To address our goal, we had to look for a solution that could automatically scale resources based on HTTP request volumes. Fortunately, we quickly discovered KEDA, a Kubernetes-based Event-Driven Autoscaler, which proved to be an ideal fit for our needs. KEDA enables the scaling of any container in Kubernetes in response to event volumes from sources such as Kafka, RabbitMQ, or Prometheus. It was a perfect match, and we were thrilled to find a solution that met our requirements so seamlessly. With KEDA, the solution became surprisingly straightforward.

Leveraging KEDA for Hibernation control

We integrated KEDA with our NGINX request counts, which are tracked by Prometheus. By applying a ScaledObject, KEDA dynamically adjusts the number of replicas for an application, enabling or disabling hibernation mode.

Here's a step-by-step overview of our implementation:

  1. Prometheus and NGINX Integration: Prometheus collects metrics from NGINX ingress, tracking request counts and other relevant data.

  2. KEDA configuration: We installed KEDA on our clusters to read these metrics. We configured a ScaledObject that listens to the NGINX request count metric from Prometheus. When the count drops below a certain threshold, the application is scaled down to zero, entering hibernation mode.

  3. Waking up applications: When traffic resumes, KEDA automatically scales the application back up based on the metrics, effectively "waking up" the app.

It was this simple! Here's an example of the ScaledObject configuration:

apiVersion: keda.sh/v1alpha1
kind: ScaledObject
metadata:
  name: myapp-hibernation
  namespace: myapp
spec:
  scaleTargetRef:
    kind: Deployment
    name: myapp
  pollingInterval: 5
  cooldownPeriod: 300
  minReplicaCount: 0
  maxReplicaCount: 1
  advanced:
    restoreToOriginalReplicaCount: true
  triggers:
    - type: prometheus
      metadata:
        serverAddress: http://prometheus-api.prometheus.svc.cluster.local:9090
        metricName: access_frequency
        threshold: '1'
        query: |
          sum(rate(nginx_ingress_controller_requests{exported_namespace="myapp"}[1m]))

Handling requests during wake-up

To ensure a smooth user experience, requests that arrive while an application is hibernating are handled gracefully by our Cloudflare Worker keeping these requests in a pending state.

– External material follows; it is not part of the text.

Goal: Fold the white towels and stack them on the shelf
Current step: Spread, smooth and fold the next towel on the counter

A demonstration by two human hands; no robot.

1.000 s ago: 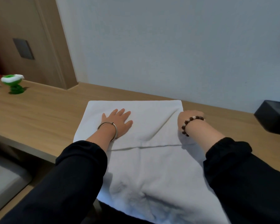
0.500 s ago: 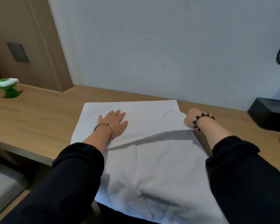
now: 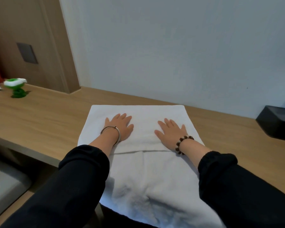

Here’s a brief overview of how this works:

  1. When a user enables hibernation via the Sevalla dashboard, we set a flag, is_hibernation_enabled, in the Cloudflare KV store for the relevant application's key-value pairs.

  2. The Cloudflare Worker checks this flag to decide whether to delay incoming requests. If an application is waking up (indicated by a 503 response) and is_hibernation_enabled is true, the worker defers the request until the application is fully ready to serve traffic.

This approach ensures that requests are not lost or rejected during the transition from hibernation to an active state, providing a seamless experience for end users.

Architecture overview

Hibernation architecture

This image illustrates the complete architecture of our Hibernation feature.

Day-by-day recap

Day 1: Planning and creating a PoC

We discovered KEDA and began integrating it into our staging cluster. By the end of the day, we had a working proof of concept (PoC) that scaled our application up and down based on NGINX request counts.

Day 2: Implementing hibernation mode

Our focus was on handling requests during the wake-up phase. We chose to use Cloudflare Workers to defer incoming requests while the application was hibernating. At the same time, we began rolling out our infrastructure changes to production and deploying the new worker code.

Day 3: Final rollout

We completed the production rollout and implemented the required endpoints and frontend components for our dashboard. In just three days, we had a fully functional hibernation feature that was reducing costs for our customers. 🤩

Conclusion

Delivering the Hibernation feature so quickly was truly a team effort, and we're proud of what we achieved in such a short time.

This feature marks another step forward in our ongoing mission to provide powerful, user-friendly tools for managing applications in the cloud. As we continue to innovate, we're excited to see how our customers will use Hibernation to streamline their workflows and reduce costs.